Türkiye'nin Lübnan siyasetinin ikinci boyutu ise Lübnan'ın egemenliğine, toprak bütünlüğüne ve bağımsızlığına yönelik vurgudur. Yine bu konuda oldukça sorunlu süreçlerden geçen Lübnan'a yönelik bu vurgu Türkiye'nin Lübnan'ın özellikle güvenlik alanında yaşadığı zafiyetleri gidermede aktif rol üstlenmesini beraberinde getirebilir. Bilindiği gibi Lübnan'da güvenlik sektörü oldukça parçalı ve dış-iç güvenliği sağlama yönünde önemli meydan okumalar ile karşılaşabilmektedir. Dolayısı ile son dönemlerde Türkiye'nin Libya, Suriye, Katar krizi ve Karabağ'ın özgürleştirilmesi sürecindeki askeri katkıları göz önüne alındığında, güvenlik sektöründe kaydettiği ilerleme daha rahat görülebilir. Bu çerçevede Lübnan toprak bütünlüğünü koruma, iç-dış tehditlerini engelleme ve sınır güvenliği tesis edebilme noktalarında Türkiye ile güvenlik-savunma sektörü temelli işbirliği gerçekleştirebilir.
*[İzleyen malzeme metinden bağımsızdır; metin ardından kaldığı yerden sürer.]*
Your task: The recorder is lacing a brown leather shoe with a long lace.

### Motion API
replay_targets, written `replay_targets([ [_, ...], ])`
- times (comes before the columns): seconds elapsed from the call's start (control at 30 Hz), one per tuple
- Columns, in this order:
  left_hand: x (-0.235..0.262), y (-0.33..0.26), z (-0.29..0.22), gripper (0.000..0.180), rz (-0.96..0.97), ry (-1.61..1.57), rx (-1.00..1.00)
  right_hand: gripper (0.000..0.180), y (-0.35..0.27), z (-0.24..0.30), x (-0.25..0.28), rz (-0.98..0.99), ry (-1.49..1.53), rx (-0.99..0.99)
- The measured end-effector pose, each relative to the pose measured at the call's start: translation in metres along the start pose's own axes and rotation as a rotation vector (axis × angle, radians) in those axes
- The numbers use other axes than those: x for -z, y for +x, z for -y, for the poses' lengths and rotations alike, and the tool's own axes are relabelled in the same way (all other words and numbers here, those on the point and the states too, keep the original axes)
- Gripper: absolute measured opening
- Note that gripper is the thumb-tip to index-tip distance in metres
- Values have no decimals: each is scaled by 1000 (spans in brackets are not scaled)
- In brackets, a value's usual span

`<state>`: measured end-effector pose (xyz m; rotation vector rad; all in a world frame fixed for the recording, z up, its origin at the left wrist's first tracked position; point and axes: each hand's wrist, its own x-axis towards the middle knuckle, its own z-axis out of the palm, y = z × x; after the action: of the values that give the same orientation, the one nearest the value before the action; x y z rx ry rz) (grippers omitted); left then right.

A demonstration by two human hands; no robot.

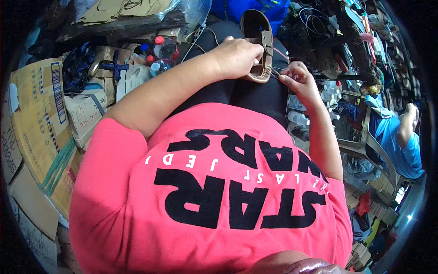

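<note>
A brown sandal point(256, 27) with a strap and buckle lies lengthwise on my lap, which is covered by black trousers point(255, 93). My left hand point(236, 57) grips its near end from the left. My right hand point(295, 76) is just right of that end, fingers pinched on a thin thread point(275, 69) stretched to the sandal's edge. Whether a needle is in the fingers is too small to tell. My pink shirt point(210, 192) fills the lower half of the view.
Cardboard boxes point(41, 123) are stacked at my left. Plastic bottles with red and blue caps point(162, 52) stand beside them. Clear bottles point(299, 118) sit at my right. A person in a blue shirt point(401, 141) sits on a chair at far right. Cluttered shoe parts and wires fill the back.
</note>
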<state>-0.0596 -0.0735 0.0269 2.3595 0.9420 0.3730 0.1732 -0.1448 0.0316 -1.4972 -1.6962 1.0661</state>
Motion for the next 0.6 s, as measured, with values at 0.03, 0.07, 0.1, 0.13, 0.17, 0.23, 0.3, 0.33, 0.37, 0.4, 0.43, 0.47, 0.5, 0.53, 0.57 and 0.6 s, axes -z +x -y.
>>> replay_targets([
  [0.03, -1, 1, -1, 9, 1, 1, -2, 13, -5, -9, 8, 41, 11, -105],
  [0.07, -2, 2, -2, 10, 1, -27, -35, 12, -10, -12, 13, 80, 23, -213],
  [0.1, -3, 3, -2, 12, 2, -54, -69, 11, -18, -14, 17, 60, 165, -227],
  [0.13, -1, 4, -2, 12, 7, -53, -73, 12, -17, -14, 26, 71, 89, -88],
  [0.17, 3, 5, -6, 12, 41, -41, -73, 13, -15, -11, 30, 26, 119, -96],
  [0.23, 3, 3, -8, 13, 83, -29, -80, 14, -6, -7, 34, -23, 172, -140],
  [0.3, 1, 4, -5, 13, 76, -72, -43, 19, -3, -13, 29, -16, 132, -171],
  [0.33, 1, 5, -4, 13, 82, -69, -55, 22, -5, -14, 24, 19, 160, -206],
  [0.37, 0, 3, -5, 13, 79, -95, -45, 23, -9, -8, 19, 59, 50, -172],
  [0.4, -1, 3, -5, 13, 77, -122, -35, 18, -13, -8, 10, 32, 111, -169],
  [0.43, -4, 4, -3, 13, 33, -128, -59, 15, -12, -17, 5, 12, 80, -137],
  [0.47, -3, 4, -3, 13, 36, -125, -60, 13, -11, -18, 0, -6, 50, -102],
  [0.5, -3, 3, -3, 13, 16, -77, -95, 13, -13, -16, 1, -9, 54, -102],
  [0.53, -2, 3, -4, 13, -5, -29, -132, 11, -17, -12, 5, 2, 173, -149],
  [0.57, -1, 3, -5, 13, 3, -26, -137, 10, -18, -7, 9, 8, 295, -197],
  [0.6, 1, 3, -6, 12, 13, 4, -135, 9, -20, -8, 16, -4, 294, -210],
])
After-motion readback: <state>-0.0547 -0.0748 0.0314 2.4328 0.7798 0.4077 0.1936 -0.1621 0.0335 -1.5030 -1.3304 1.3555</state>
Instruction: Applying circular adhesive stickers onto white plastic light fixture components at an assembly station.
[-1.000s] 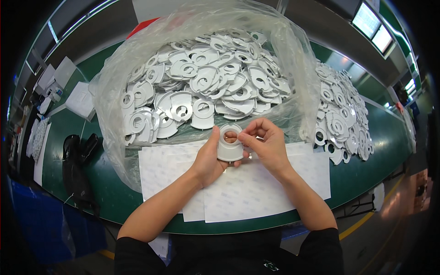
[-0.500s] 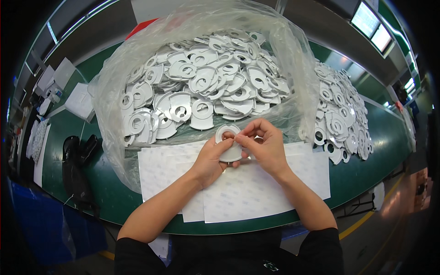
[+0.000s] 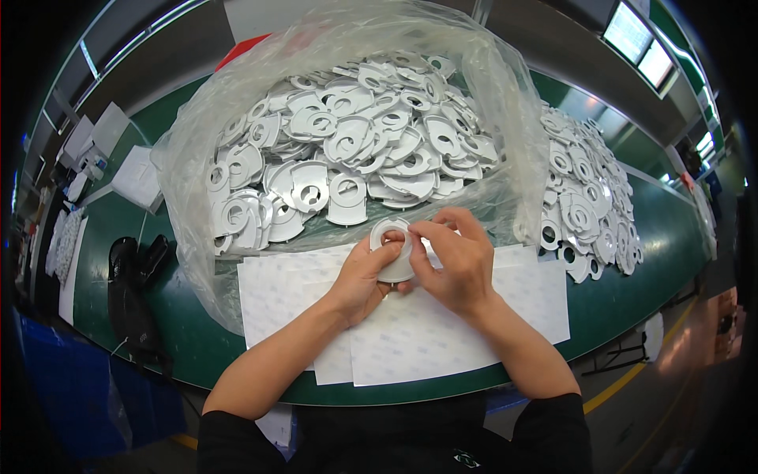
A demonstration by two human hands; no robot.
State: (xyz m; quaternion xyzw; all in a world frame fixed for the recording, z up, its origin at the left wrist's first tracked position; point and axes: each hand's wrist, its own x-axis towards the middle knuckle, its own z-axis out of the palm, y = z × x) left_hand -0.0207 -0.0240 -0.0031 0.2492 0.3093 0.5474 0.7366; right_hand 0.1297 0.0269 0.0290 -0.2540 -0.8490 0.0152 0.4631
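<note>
A white plastic part [image 3: 397, 269], a ring with a hole at its far end and a wider rounded plate below, is held up over the paper sheets. My left hand [image 3: 362, 278] grips it from the left, thumb on its face beside the hole and fingers behind. My right hand [image 3: 464, 267] bends in from the right, index fingertip against the ring's upper right rim and thumb at the part's right edge. Whether anything thin lies under those fingertips is too small to tell. White sheets with faint printing [image 3: 442, 336] lie overlapped under both hands.
Beyond my hands, a large clear plastic bag [image 3: 505, 118] lies open around a heap of similar white parts [image 3: 347, 142]. Another pile [image 3: 588, 205] sits to its right on the green table [image 3: 639, 292]. A black object [image 3: 134, 300] and a white box [image 3: 138, 175] are at left.
My right fingers have shifted slightly up along the ring, and the thumb has parted from the index finger, down to the part's right edge. My left hand has barely moved.
</note>
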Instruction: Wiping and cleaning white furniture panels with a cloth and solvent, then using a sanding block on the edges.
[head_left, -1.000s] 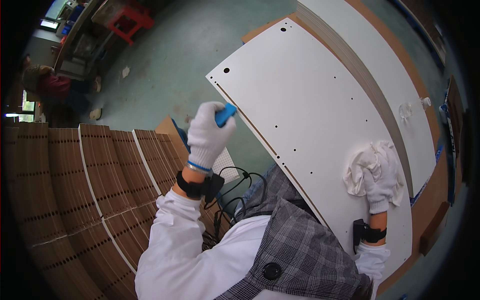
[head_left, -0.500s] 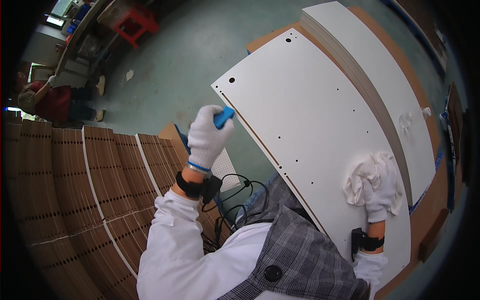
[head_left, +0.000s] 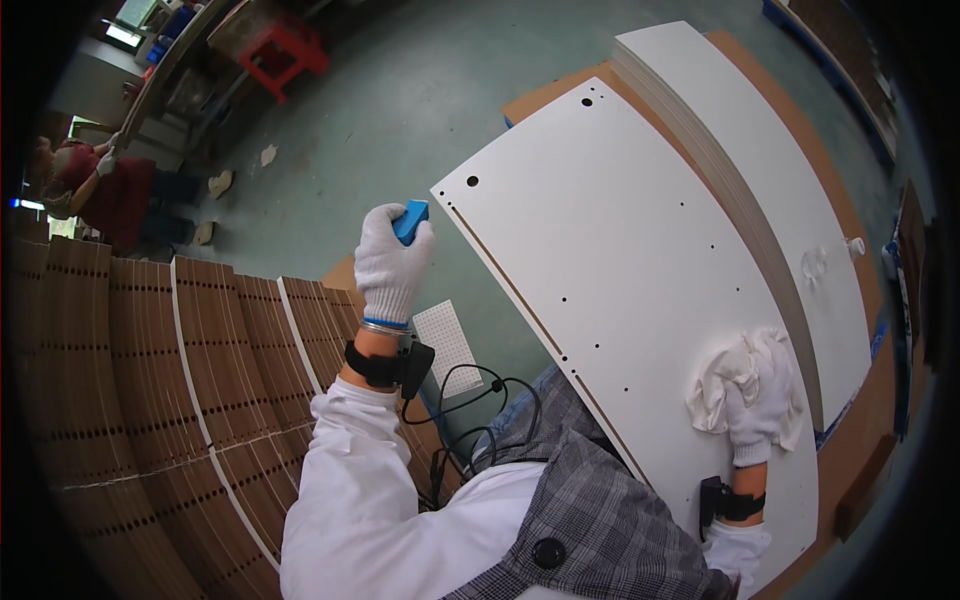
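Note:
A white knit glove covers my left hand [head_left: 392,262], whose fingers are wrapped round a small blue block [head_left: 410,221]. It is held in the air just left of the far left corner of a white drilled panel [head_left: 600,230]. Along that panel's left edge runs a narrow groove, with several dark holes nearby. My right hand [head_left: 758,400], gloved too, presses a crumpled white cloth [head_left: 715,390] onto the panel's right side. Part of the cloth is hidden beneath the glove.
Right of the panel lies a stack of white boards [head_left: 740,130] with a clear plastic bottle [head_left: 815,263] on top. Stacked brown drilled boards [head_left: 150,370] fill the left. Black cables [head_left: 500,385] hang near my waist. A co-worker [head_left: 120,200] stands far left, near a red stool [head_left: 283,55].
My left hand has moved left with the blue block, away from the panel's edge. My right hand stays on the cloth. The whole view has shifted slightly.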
Bu durum Doğu Akdeniz'deki enerji kaynakları ve bu kaynakların ilgili pazarlara ulaştırılması konularında ihmal edilmesine rağmen stratejik konumu haiz Lübnan'ın hak ettiği noktaya ulaşmasına da katkı sağlayabilir.
Türkiye'nin Lübnan yaklaşımındaki ana unsurlarından önemli bir tanesi de ekonomik ilişkilerin mevcut halinden çok daha ileriye taşınmasıdır. Farklı mezhepsel gruplardan Lübnanlı turistlerin artan şekilde alışveriş, tatil ya da diğer kültürel faaliyetler konusunda Türkiye'yi tercih etmesi, iki ülke arasındaki potansiyelleri tam olarak karşılamasa da ticari ilişki açısından önemlidir. Türkiye ve Lübnan arasında artacak karşılıklı ekonomik bağımlılık, Beyrut ve Trablus gibi Doğu Akdeniz'de iki önemli limana sahip olan Lübnan'ın ekonomik konumunu güçlendirmeye ve Türkiye'nin de bu konudaki bölgesel rolünü pekiştirmeye katkı sağlayabilir. Libya ile denizden komşu olma stratejisi ile önemli bir Doğu Akdeniz stratejisi oluşturan Türkiye'nin benzer bir yaklaşım ile Doğu Akdeniz jeopolitiğinde diğer önemli ülke olan Lübnan'a yönelmesinin iki ülkeye de önemli kazanımlar sağlayacağı ve krizlerle anılan-boğuşan Lübnan'da belirli bir rahatlık sağlayabileceği ifade edilebilir.